Insight: Vocabulary size increased slightly which is an aberration for a smaller corpus like this. For larger corpora though, vocabulary size will reduce considerably as we apply punctuation based tokenization. Many words with augmentated punctuation marks are responsible for increasing vocabulary size.

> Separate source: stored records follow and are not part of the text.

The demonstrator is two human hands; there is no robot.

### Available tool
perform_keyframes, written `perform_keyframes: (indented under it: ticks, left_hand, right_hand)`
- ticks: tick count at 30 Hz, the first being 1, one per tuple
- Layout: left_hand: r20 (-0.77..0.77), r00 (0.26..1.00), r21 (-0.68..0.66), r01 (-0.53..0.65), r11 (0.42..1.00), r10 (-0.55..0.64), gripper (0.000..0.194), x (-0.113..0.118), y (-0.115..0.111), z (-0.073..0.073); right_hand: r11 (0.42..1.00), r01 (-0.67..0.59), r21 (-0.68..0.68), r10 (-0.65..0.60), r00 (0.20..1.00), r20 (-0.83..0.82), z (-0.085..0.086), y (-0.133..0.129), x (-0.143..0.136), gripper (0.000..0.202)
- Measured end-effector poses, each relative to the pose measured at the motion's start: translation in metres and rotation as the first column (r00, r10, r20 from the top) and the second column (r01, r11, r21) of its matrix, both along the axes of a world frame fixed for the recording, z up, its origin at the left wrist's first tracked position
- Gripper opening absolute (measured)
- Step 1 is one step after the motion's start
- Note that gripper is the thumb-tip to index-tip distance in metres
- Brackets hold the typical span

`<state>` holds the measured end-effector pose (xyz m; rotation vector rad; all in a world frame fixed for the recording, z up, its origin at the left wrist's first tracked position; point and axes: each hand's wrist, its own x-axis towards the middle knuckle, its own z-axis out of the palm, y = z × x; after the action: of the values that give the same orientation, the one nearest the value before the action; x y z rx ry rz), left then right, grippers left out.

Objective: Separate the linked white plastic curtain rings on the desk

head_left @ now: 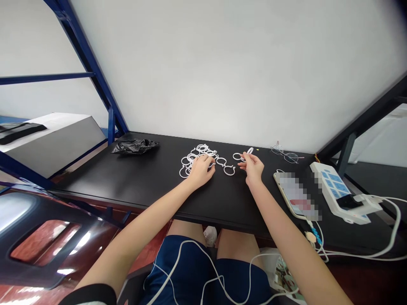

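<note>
A loose pile of thin white rings (201,149) lies near the middle of a black tabletop (140,178), many of them overlapping. My left hand (201,170) rests over the near right side of the pile, palm down, fingers loosely curved and touching the rings, thumb a little apart; my fingers hide what is beneath, so I cannot tell whether they grip a ring.

My right hand (254,168) is to the right of the pile, thumb and fingers drawn close together, with their tips at a small group of white rings. One flat ring (234,156) lies just left of the fingertips, and an upright ring (250,150) shows behind the fingers. I cannot tell whether the fingers pinch one of them or only touch it. Between my two hands, two loose rings (229,174) lie on the tabletop.

Farther right, toward the back edge, is a pair of thin-framed glasses (291,158). Nearer me lies a phone (295,195), its screen blurred, with a cable plugged into its near end. Beyond it to the right is a white power strip (329,186) holding a black plug (349,202). On the far left of the tabletop sits a crumpled black plastic bag (135,146). Below, white cables cross my dark blue shorts (181,267). A pale wall (222,76) rises behind everything.
</note>
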<state>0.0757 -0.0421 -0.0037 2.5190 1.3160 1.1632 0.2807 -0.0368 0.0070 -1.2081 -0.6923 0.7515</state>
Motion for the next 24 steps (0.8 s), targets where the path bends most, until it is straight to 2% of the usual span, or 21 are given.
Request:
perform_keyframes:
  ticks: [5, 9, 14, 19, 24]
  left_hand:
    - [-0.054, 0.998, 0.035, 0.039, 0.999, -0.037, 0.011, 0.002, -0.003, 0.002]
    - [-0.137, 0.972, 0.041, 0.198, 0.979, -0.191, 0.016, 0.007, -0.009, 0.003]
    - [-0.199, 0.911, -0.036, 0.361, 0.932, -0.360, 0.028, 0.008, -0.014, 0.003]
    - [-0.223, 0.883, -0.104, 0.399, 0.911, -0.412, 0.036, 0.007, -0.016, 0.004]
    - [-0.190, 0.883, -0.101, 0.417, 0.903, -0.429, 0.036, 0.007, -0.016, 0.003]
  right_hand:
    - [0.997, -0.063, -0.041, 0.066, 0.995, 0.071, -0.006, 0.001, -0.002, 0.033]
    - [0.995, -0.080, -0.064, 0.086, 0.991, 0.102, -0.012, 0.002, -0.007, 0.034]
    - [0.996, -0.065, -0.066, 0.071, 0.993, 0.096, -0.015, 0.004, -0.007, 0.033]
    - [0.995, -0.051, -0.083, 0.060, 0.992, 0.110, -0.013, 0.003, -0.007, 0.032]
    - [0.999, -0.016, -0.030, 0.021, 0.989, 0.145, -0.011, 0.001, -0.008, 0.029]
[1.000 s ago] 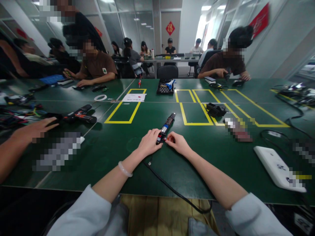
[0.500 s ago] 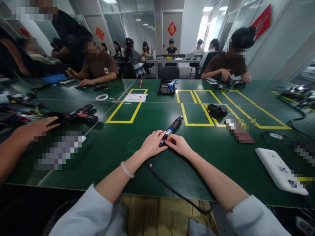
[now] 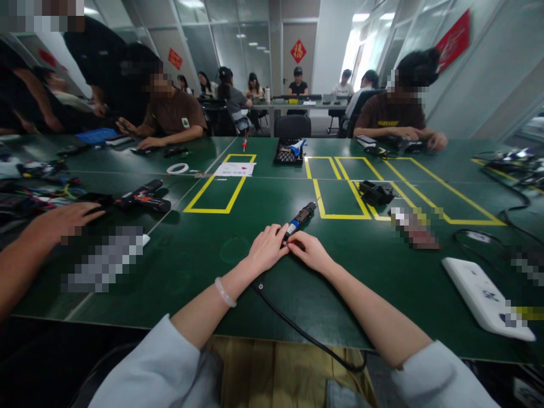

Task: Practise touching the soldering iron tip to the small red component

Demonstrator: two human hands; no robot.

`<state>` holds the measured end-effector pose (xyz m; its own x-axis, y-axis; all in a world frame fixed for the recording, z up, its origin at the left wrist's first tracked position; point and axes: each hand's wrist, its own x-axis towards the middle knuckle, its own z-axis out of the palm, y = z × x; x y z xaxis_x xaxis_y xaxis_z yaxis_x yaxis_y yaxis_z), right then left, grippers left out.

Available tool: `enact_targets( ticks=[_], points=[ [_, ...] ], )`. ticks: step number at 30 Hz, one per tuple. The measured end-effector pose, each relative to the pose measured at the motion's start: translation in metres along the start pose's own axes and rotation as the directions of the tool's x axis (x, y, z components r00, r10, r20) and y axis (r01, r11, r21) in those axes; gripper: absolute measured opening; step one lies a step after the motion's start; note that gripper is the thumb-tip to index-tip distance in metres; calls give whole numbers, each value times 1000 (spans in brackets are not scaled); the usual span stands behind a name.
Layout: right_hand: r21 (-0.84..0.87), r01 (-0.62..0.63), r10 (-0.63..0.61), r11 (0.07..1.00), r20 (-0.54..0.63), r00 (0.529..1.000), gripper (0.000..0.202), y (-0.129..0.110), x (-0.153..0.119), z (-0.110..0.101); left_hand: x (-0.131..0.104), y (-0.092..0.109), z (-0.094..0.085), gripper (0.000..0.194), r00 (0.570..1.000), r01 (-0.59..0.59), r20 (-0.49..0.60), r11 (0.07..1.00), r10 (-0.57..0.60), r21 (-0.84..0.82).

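A long dark green counter marked with yellow tape rectangles fills an open office with glass partitions and red wall hangings; several people sit along its far edge and at desks behind. The 2 hands meet near the counter's middle: the left hand lies palm down with fingers curled over the rear end of a black-and-blue electric screwdriver, and the right hand pinches the same end from the other side. The tool lies flat, its tip pointing away toward a yellow line. A black cable trails from under the hands off the near edge. The hands cover what the fingertips grip. A co-worker's hand rests at the left beside a black power drill; blurred patches hide some items, and a white device lies at the right.
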<state>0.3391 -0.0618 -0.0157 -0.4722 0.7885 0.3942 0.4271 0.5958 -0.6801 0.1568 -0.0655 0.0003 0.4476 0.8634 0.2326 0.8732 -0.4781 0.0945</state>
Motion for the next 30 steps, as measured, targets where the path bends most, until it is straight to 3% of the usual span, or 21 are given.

## 3. Vector based search 3.0: Sometimes lowercasing helps reduce vocabulary size

Unless we really need true-cases (i.e., capitalization), we can convert everything to a single consistent casing -- lower casing is generally picked. *\[Quesiton: Can you think about an task/applicaiton where lower caseing is not a good idea?\]*

Lower casing can further reduce the vocabulary size.

In [None]:
import nltk
nltk.download('punkt')
from nltk.tokenize import word_tokenize

corpus = [
    "AI, ML, and NLP are fields of study in computer science.",
    "Data preprocessing is crucial for effective NLP.",
    "The model achieved 95% accuracy on the test set!",
    "NLP tasks include sentiment analysis, named entity recognition, and more.",
    "DL frameworks (e.g., TensorFlow, PyTorch) are widely used in AI research.",
    "The conference is scheduled for Sep. 15-17, 2023.",
    "BERT's pre-trained embeddings capture rich contextual information.",
    "The algorithm outperformed SVM, k-NN, and Naive Bayes.",
    "Neural networks can process sequences (e.g., sentences) efficiently.",
    "I'm excited about AI advancements in healthcare.",
    "RNNs are good at processing sequential data.",
    "Unsupervised learning finds patterns without labeled data, right?",
    "GPU acceleration is crucial for training deep learning models.",
    "The paper introduced a novel attention mechanism.",
    "Text classification: spam detection, topic categorization, sentiment analysis.",
    "AI is revolutionizing industries across the globe.",
    "ML algorithms can adapt to new data and improve over time.",
    "The company uses NLP for customer feedback analysis.",
    "DL techniques have enabled breakthroughs in image generation.",
    "AI, ML, NLP - these fields overlap in many ways.",
    "The workshop will cover AI ethics, explainable ML, and more."
]

# tokenize using NLTK punct tokenizer for English
processed_corpus = [word_tokenize(sentence) for sentence in corpus]

# Lower case the processed corpus
processed_corpus_lc = []
for tokenized_sent in processed_corpus:
  processed_corpus_lc.append([word.lower() for word in tokenized_sent])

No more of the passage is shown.